Choices in treatment....
Brace yourself. Even with modern medicine there is still no cure for brain
stem gliomas. We are closer every day to finding a cure but until we do
children (and adults) are going to continue to die from this disease. HOWEVER,
there are survivors! The disease progresses along a pretty predictable
course. You basically can not stop the inevitable unless you are one of
the lucky few. But you have no way of knowing if you will be one of the
lucky few unless you fight this beast with everything you can. Reoccurance
of this tumor almost always occurs within six to nine months after initial
diagnosis. One doctor refers to the period between radiation and reoccurance
as the "honeymoon period". It is during this time that the patient
is at their best and could even be mistaken as being cured or in remission.
Take advantage of this time, go to Disney, spend every moment you can.
It is short and deceptive.
From experiencing the deaths of many children and the rejoices of the survivors I can tell you those that have survived have done so because they have agressively treated this tumor with continuously changing non toxic/less toxic chemotherapy drugs on an alternating basis. The wait and see theory simply does not work with this type of tumor. I am sorry to say I have waited and seen many children die. I have also convinced many not to wait and see and to keep treating, some of those children have died, but some are still alive and fighting. This is not an "opinion" this is based on hundreds of patients over the last 3 years whose parents I have corresponded with.

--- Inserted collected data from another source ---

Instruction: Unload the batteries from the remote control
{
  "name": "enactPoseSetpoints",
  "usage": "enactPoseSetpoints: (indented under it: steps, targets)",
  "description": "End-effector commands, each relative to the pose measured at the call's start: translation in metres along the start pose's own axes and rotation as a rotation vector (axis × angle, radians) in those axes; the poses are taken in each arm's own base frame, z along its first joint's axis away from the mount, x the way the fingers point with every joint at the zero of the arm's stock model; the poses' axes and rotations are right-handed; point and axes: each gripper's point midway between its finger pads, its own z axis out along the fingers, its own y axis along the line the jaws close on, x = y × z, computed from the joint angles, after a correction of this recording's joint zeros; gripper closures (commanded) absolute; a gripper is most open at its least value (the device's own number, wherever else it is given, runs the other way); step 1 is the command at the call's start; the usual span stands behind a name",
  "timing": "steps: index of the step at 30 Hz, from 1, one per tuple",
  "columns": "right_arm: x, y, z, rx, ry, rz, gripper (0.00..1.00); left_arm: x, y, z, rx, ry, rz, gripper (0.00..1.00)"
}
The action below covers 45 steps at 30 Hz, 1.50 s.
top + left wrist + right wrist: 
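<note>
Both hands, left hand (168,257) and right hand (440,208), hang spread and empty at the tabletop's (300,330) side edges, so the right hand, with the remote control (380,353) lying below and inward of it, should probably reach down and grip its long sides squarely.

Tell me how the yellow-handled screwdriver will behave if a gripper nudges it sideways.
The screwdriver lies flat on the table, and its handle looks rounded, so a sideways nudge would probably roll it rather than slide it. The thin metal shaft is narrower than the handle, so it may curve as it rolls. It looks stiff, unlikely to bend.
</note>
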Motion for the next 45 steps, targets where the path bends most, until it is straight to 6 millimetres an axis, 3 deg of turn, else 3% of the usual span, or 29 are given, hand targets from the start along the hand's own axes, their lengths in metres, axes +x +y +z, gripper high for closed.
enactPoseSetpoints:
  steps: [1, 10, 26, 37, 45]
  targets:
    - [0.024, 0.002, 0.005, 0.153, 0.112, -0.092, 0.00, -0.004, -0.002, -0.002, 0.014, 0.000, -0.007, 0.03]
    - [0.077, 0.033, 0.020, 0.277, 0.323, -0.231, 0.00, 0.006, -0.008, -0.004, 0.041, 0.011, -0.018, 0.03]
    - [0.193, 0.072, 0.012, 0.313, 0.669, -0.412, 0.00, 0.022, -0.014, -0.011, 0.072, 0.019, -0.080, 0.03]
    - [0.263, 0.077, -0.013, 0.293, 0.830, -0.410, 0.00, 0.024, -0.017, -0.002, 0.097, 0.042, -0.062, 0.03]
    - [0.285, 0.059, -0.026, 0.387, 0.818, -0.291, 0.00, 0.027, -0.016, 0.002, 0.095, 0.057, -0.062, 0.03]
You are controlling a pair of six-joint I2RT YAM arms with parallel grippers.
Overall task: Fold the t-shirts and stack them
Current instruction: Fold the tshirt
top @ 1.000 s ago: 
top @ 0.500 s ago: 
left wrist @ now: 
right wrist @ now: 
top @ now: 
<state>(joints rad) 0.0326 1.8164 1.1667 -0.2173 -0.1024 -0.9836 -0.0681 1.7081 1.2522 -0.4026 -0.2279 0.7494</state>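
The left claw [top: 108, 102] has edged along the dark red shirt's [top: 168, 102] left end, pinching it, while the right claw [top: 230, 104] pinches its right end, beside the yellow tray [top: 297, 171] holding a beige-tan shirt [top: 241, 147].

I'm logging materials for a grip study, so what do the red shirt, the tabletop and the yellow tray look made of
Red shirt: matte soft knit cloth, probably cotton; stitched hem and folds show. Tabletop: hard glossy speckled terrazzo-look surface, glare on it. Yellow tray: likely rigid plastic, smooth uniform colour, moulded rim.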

At any rate depending on how the patient first presents with the disease and how big the tumor is at original diagnoses will determine how the doctors suggest treatment. A tumor that has grown so large to create the effect it did in my daughter there was basically no choice but to shrink the tumor fast. The only choice we had was hyperfractionated radiation. There are many methods of radiating a tumor (all discussed on Steve Depesa's site mentioned above)which all have the same effect. It virtually kills billions of cells all at once. While radiation is not reccomended for very small children, sometimes it is their only hope for survival.

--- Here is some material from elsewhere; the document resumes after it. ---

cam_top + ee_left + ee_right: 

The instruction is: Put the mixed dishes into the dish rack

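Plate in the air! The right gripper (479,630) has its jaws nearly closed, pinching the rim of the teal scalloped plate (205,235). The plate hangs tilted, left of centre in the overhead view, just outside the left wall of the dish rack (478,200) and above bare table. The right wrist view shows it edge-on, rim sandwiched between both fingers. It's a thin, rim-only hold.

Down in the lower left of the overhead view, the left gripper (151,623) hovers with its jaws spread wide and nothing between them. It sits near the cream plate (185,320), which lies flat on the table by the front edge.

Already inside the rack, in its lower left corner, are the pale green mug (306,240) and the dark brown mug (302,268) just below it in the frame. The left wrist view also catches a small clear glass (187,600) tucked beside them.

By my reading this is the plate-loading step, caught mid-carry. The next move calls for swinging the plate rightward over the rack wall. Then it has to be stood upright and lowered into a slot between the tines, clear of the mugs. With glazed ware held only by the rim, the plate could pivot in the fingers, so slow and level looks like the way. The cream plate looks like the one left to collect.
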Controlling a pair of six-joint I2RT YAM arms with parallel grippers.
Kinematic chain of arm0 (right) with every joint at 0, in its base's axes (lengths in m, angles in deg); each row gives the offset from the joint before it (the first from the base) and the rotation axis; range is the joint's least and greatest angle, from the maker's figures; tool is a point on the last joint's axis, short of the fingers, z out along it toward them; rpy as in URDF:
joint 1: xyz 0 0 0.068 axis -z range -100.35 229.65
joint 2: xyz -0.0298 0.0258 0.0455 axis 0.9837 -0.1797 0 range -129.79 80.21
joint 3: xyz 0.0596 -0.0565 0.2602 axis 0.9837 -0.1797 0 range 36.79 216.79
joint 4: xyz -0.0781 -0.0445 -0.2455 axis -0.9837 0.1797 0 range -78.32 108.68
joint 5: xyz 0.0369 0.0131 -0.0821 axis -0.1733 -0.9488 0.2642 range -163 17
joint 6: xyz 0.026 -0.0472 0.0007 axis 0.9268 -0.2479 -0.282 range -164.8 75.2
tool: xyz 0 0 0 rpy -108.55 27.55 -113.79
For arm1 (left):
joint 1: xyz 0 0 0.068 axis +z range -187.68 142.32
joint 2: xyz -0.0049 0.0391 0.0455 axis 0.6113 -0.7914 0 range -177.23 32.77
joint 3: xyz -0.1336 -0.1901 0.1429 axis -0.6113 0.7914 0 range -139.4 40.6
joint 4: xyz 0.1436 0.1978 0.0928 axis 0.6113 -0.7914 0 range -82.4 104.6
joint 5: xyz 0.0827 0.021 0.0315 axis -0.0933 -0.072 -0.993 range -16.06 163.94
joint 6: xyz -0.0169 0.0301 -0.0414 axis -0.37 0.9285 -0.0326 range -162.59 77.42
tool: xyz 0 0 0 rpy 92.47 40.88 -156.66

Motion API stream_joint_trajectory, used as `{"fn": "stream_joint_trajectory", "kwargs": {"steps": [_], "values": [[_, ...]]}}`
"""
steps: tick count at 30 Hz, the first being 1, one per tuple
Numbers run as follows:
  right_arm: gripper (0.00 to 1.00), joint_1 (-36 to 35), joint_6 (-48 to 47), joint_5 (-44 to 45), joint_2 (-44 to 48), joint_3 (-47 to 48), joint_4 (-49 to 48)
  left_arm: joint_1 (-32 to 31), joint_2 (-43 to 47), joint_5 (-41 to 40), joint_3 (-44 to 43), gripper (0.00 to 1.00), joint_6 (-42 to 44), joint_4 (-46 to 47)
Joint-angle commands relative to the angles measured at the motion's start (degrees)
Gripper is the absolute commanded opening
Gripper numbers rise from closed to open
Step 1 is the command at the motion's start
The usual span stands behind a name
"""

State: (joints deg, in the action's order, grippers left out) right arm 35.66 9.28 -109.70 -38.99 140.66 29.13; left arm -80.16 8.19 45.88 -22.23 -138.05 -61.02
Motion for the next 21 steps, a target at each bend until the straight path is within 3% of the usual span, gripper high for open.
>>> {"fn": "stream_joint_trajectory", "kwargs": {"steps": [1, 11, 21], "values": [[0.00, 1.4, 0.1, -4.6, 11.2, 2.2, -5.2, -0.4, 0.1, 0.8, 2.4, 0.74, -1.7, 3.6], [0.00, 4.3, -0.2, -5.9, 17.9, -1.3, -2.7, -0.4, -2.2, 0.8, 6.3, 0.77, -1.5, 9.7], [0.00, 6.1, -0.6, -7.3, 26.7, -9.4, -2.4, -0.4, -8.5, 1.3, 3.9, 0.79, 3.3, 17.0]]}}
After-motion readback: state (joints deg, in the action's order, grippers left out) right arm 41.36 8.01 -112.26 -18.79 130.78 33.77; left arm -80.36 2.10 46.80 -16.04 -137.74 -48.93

The preferred method and order of treatment you will find is surgery, some type of chemotherapy, immunology or gene therapy and then finally radiation. If you eliminate even one of these steps virtually billions of cells are left alive to be replicated exponentially. If you really don't believe this read renowned Dr. Patrick Kelly's Document entitled "A Simple Explanation of Gliomas" at: http://mcns10.med.nyu.edu/intro/brain.tumor.primer.html . I am not going to use this document to go into other types or specific types of treatment. It wouldn't matter anyways because currently none of them as yet for the most part provide a cure they only buy time. However, your choice of chemo drugs can determine the quality and quantity of that bought time. And bought time gives the chance that a cure will come.
"Honey, I'm home"
I likened my daughter's reoccurance to Jack Nicholson sticking his face
in the front door window in the movie the Shining..."Honey, I'm Home!"

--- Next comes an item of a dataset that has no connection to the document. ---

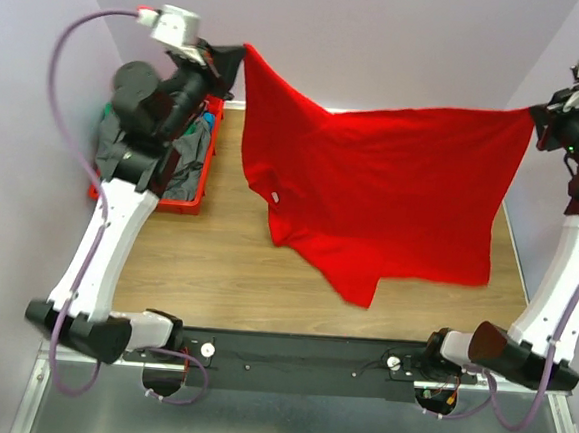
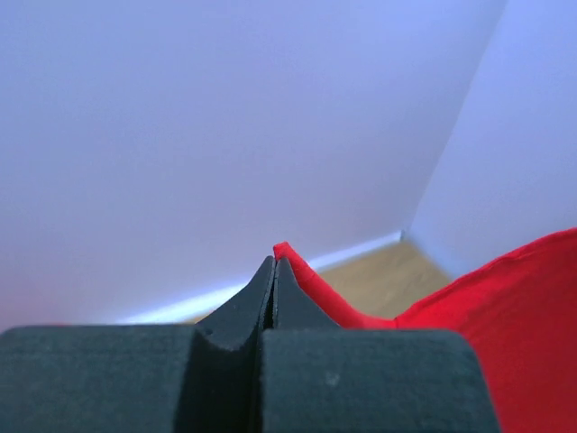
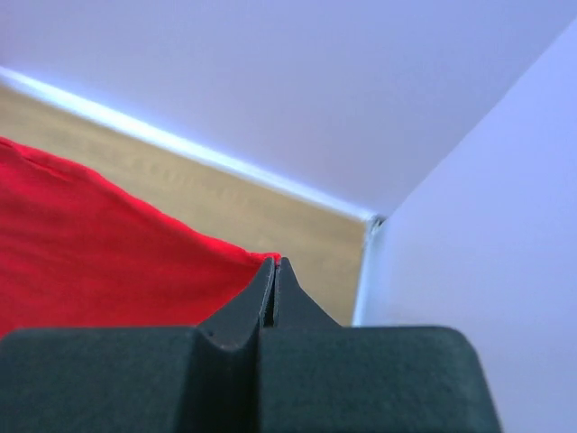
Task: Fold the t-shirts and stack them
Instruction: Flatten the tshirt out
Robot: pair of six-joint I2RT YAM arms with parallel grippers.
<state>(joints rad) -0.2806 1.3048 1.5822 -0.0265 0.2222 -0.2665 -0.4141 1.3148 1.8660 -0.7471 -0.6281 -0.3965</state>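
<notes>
1. The counter (image 1: 215,271), a pale wood-grain board, lies below both sets of fingers.
2. The red t-shirt (image 1: 392,185), soft matte cloth, hangs as a broad sheet stretched between them.
3. The red crate (image 1: 185,204), rigid plastic, sits below the left fingers and holds crumpled grey and green shirts (image 1: 185,163).
4. The left fingers (image 2: 252,302), black wedges, pinch one shirt corner.
5. The right fingers (image 3: 293,302) clamp the opposite corner.
6. A small white neck label (image 1: 274,197) shows well below the left fingers.

A wooden surface (image 1: 205,270) lay beneath pale lilac walls (image 1: 404,35). A red crate (image 1: 182,206) sat at its far left edge, near the wall. Along the near edge ran a black rail (image 1: 298,363), then what looked like grey sheet metal (image 1: 303,428).
</notes>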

The sheer terror of that scene is what it feels like when you hear the
word reoccurance.
There are however signs of reoccurance that usually are common. They tend to be the same signs as when the tumor first reared it's ugly head in the front door. Honey, I'm home! Vomiting, ataxic gait, droopy face, heart palpitations, you name it, it could happen.
Since the brainstem controls so much ach patients symptoms at reoccurance seem to differ greatly which is why sometimes you get a distant look from the oncologist and a shrug of the shoulders. The brainstem controls so much they just can't say for sure what will happen.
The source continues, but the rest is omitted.